'Outrageous': Expert criticizes rates paid in BC for-profit nursing firms

Report says cost to taxpayers 'skyrocketed' in the past years

'Outrageous': Expert criticizes rates paid in BC for-profit nursing firms

A former minister of health in British Columbia is calling on the provincial government to make some changes when it comes to how it awards contracts for private nursing companies to provide nurses to the provincial government.

“I'm really happy to see the government, through the health services authority, come up with a more reasonable sustainable system of contracts,” said Terry Lake, CEO of the BC Care Providers Association and a former minister of health at the province, in a CTV News report.

This comes after the cost to taxpayers of the province’s spending for private nursing companies skyrocketed in the previous years.

That figure jumped from at least $8.7 million in the 2018-19 fiscal year to $64 million in the 2021-22 fiscal year, according to CTV News’ exposé released last month.
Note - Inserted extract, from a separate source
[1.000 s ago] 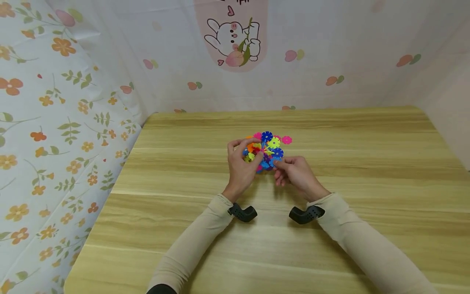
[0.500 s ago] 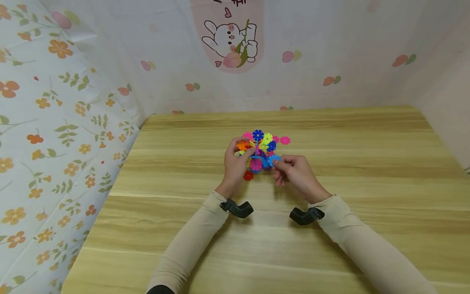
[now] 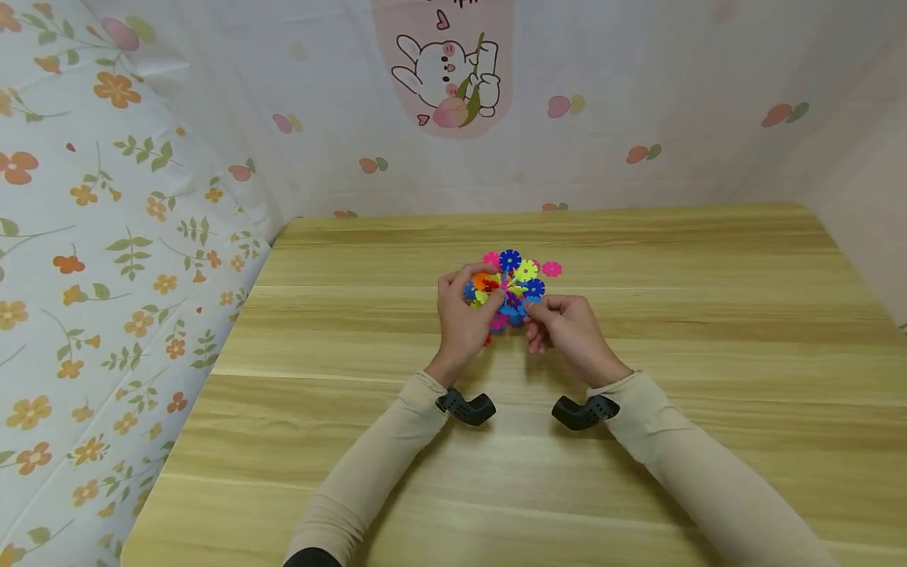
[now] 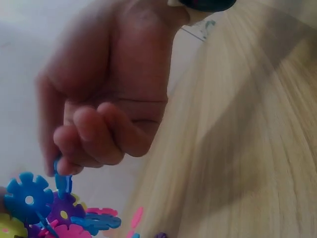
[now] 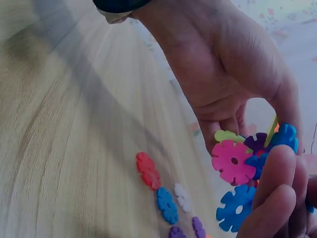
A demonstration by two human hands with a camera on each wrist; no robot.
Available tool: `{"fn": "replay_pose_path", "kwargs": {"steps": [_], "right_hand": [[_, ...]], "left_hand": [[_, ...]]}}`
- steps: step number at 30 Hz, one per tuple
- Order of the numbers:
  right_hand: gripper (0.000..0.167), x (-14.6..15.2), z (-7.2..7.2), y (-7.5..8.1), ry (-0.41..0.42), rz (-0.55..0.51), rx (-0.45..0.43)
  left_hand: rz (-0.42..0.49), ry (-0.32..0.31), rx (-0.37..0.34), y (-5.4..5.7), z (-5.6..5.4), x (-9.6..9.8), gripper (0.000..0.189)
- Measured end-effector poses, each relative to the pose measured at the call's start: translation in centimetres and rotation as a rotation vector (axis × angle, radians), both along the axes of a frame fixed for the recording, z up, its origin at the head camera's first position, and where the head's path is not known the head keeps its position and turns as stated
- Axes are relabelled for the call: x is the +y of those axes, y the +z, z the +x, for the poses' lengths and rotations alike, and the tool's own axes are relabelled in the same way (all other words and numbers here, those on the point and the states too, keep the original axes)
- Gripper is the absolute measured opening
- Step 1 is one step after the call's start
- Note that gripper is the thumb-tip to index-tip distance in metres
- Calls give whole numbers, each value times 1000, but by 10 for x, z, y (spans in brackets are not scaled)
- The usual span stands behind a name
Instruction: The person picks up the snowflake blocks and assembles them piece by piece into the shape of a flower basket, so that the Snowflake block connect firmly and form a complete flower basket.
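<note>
A cluster of interlocked notched snowflake discs (image 3: 527, 270) in blue, yellow, pink, orange and purple is in my left hand (image 3: 464, 315), thumb in front and fingers behind. My right hand (image 3: 570, 327) pinches a light blue disc (image 4: 63, 181) between thumb and forefinger, right at the cluster's right side; its other fingers are curled. The left wrist view shows the right hand from the palm side. In the right wrist view, the left hand (image 5: 223, 69) reaches round the cluster, with a pink disc (image 5: 233, 161) facing the camera and right-hand fingers (image 5: 275, 183) in front.
On the wooden table (image 3: 354, 441), loose discs lie behind the hands, including a pink disc (image 3: 552, 269). A red disc (image 5: 148, 170), a blue disc (image 5: 167, 205) and a white one (image 5: 182, 197) show in the right wrist view. A patterned cloth (image 3: 602, 71) hangs behind.
My left hand tipped the cluster leftward half a second ago and has since brought it back right, close against the right hand. The right hand keeps its pinch, shifting slightly.
</note>
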State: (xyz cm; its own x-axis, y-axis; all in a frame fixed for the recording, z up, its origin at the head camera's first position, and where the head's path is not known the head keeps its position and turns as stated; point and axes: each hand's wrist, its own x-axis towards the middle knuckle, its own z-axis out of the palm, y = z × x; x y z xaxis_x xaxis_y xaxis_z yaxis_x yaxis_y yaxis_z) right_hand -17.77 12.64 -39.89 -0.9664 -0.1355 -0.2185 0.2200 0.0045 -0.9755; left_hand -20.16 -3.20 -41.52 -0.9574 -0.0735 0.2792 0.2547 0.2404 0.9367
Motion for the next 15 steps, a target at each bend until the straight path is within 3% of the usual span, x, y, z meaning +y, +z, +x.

Here’s how different health authorities in B.C. multiplied their spending on the initiative: 

  • Vancouver Coastal: from $25,000 in 2018-2019 to $6.2 million in 2021-2022
  • Fraser Health: from $3 million to $11.8 million
  • Interior Health: from $1 million to $7.5 million
  • Northern Health: from $4.6 million to $18.8 million
  • Vancouver Island Health Authority: $20 million in 2021-2022

“They’ve been taking advantage of COVID and the change in the demand for healthcare workers. It seemed very, very exorbitant,” said Lake, a former health minister. “Some of these rates were truly, I would say, outrageous, and no other company gets to set their own rate with government.”

Lake is encouraging members – both nonprofit and for-profit care homes – to stick to the same rates.

Aman Grewal, BC Nurses Union president, said in the August CTV News report that the government should be paying “our own nurses” better.

“If the government has the money and is paying these big amounts to travel nurses, pay our nurses what they're worth,” Grewal said. “If you're short one person, that closes down an ER – whether that's a physician or a nurse – so the system is already broken."

Overall, 92 per cent of nurses say their workload has increased over the last few years – a figure that is higher than it was at the height of the pandemic, according to a previous report.

There were over 5,300 nurse vacancies in the province, the BC Nurses Union said back in April, citing numbers from Statistics Canada (StatCan). And by 2031, nearly 27,000 nurses will be needed to keep up with the health-care needs of an expanding population, it said.

Meanwhile, the majority of nurses intend to leave their profession this year, according to a previous Blu Ivy Group report. In that report, one nurse claimed that the public is unaware or willfully ignorant of the disaster that the healthcare system is. Meanwhile, one doctor raised concerns over underfunding, burnout, poor efforts at retention, horrible working conditions and regulations and boomers retiring and getting sick.

For-profit nursing agencies in the future?

When asked whether he intends to reduce the reliance on for-profit staffing agencies or continue to rely on them going forward, Adrian Dix, minister of health, did not give a direct response, according to CTV News.

“It's a bigger issue in some places than others,” he says. “The purpose of our contract negotiations in many respects, from our perspective, was to ensure we're getting the balance right and getting the incentives right to ensure we have people working in our health-care system and working as permanent staff.”

In January, BC announced that it will be covering application and assessment fees for internationally educated nurses (IENs) so they can work in the province, saving them a total cost of more than $3,700.